■ **Available data**
-- Opening Marker --

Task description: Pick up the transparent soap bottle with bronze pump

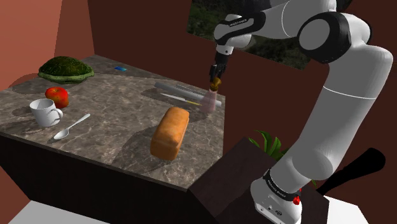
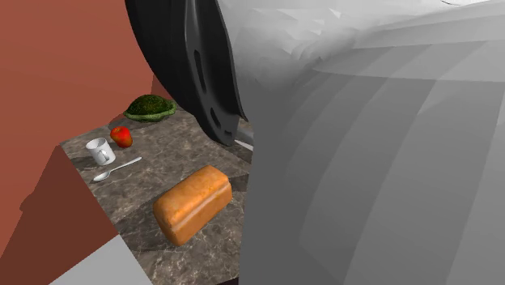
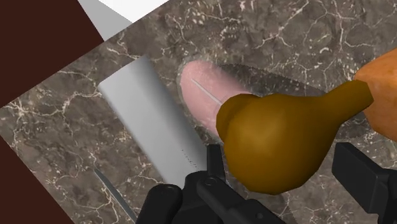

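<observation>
1. Black two-finger gripper [image 1: 217, 75] hangs spread, grasping nothing, straight above the pinkish see-through soap bottle [image 1: 210, 103].
2. That bottle stands upright on the marbled grey worktop [image 1: 121, 124], long axis vertical.
3. Its bronze pump head [image 3: 280, 137] sits between the fingers, so a short straight descent likely suffices.

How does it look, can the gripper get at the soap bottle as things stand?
Probably yes: the gripper hangs over the soap bottle, open fingers flanking its brown pump. The knife and bread loaf lie off to the sides.
</observation>
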You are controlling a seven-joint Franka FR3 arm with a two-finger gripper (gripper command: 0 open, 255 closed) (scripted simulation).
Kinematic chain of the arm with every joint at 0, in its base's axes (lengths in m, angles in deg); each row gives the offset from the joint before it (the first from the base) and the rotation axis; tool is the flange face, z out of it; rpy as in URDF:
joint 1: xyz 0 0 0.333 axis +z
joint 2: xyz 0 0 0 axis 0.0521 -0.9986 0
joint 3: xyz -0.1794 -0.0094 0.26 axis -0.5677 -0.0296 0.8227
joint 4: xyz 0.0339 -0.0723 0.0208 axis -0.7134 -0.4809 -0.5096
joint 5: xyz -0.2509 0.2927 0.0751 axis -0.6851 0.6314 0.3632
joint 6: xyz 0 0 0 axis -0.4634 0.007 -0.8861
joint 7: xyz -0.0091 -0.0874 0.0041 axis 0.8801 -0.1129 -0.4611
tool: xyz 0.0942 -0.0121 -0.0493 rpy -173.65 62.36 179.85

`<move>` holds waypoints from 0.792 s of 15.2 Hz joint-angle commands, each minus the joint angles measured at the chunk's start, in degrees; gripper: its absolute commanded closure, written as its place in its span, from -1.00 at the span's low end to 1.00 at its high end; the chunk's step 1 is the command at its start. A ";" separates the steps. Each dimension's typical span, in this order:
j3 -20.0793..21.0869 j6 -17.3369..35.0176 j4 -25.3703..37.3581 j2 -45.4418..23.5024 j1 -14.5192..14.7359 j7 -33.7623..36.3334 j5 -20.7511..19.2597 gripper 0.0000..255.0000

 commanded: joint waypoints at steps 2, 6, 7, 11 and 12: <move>0.01 0.13 -0.02 -0.09 -0.01 -0.01 0.03 1.00; 0.01 0.11 0.03 -0.12 -0.02 -0.01 0.04 1.00; 0.01 0.09 0.05 -0.12 -0.01 0.00 0.04 1.00; -0.10 -1.20 0.71 0.54 0.00 0.07 -0.23 1.00; -0.13 -1.89 1.17 0.79 0.01 0.13 -0.33 1.00</move>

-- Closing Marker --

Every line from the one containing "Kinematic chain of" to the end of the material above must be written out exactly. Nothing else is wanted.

Kinematic chain of the arm with every joint at 0, in its base's axes (lengths in m, angles in deg); each row gives the offset from the joint before it (the first from the base) and the rotation axis; tool is the flange face, z out of it; rpy as in URDF:
joint 1: xyz 0 0 0.333 axis +z
joint 2: xyz 0 0 0 axis 0.0521 -0.9986 0
joint 3: xyz -0.1794 -0.0094 0.26 axis -0.5677 -0.0296 0.8227
joint 4: xyz 0.0339 -0.0723 0.0208 axis -0.7134 -0.4809 -0.5096
joint 5: xyz -0.2509 0.2927 0.0751 axis -0.6851 0.6314 0.3632
joint 6: xyz 0 0 0 axis -0.4634 0.007 -0.8861
joint 7: xyz -0.0091 -0.0874 0.0041 axis 0.8801 -0.1129 -0.4611
tool: xyz 0.0942 -0.0121 -0.0493 rpy -173.65 62.36 179.85

`<move>` holds waypoints from 0.792 s of 15.2 Hz joint-angle commands, each minus the joint angles measured at the chunk's start, in degrees; gripper: its absolute commanded closure, written as its place in its span, from -1.00 at the span's low end to 1.00 at its high end; the chunk's step 1 is the command at its start. A ";" separates the steps. Each dimension's typical span, in this order:
j3 -20.0793..21.0869 j6 -17.3369..35.0176 j4 -25.3703..37.3581 j2 -45.4418..23.5024 j1 -14.5192..14.7359 j7 -33.7623..36.3334 j5 -20.7511..19.2597 gripper 0.0000..255.0000

 commanded: joint waypoints at steps 2, 6, 7, 11 and 12: <move>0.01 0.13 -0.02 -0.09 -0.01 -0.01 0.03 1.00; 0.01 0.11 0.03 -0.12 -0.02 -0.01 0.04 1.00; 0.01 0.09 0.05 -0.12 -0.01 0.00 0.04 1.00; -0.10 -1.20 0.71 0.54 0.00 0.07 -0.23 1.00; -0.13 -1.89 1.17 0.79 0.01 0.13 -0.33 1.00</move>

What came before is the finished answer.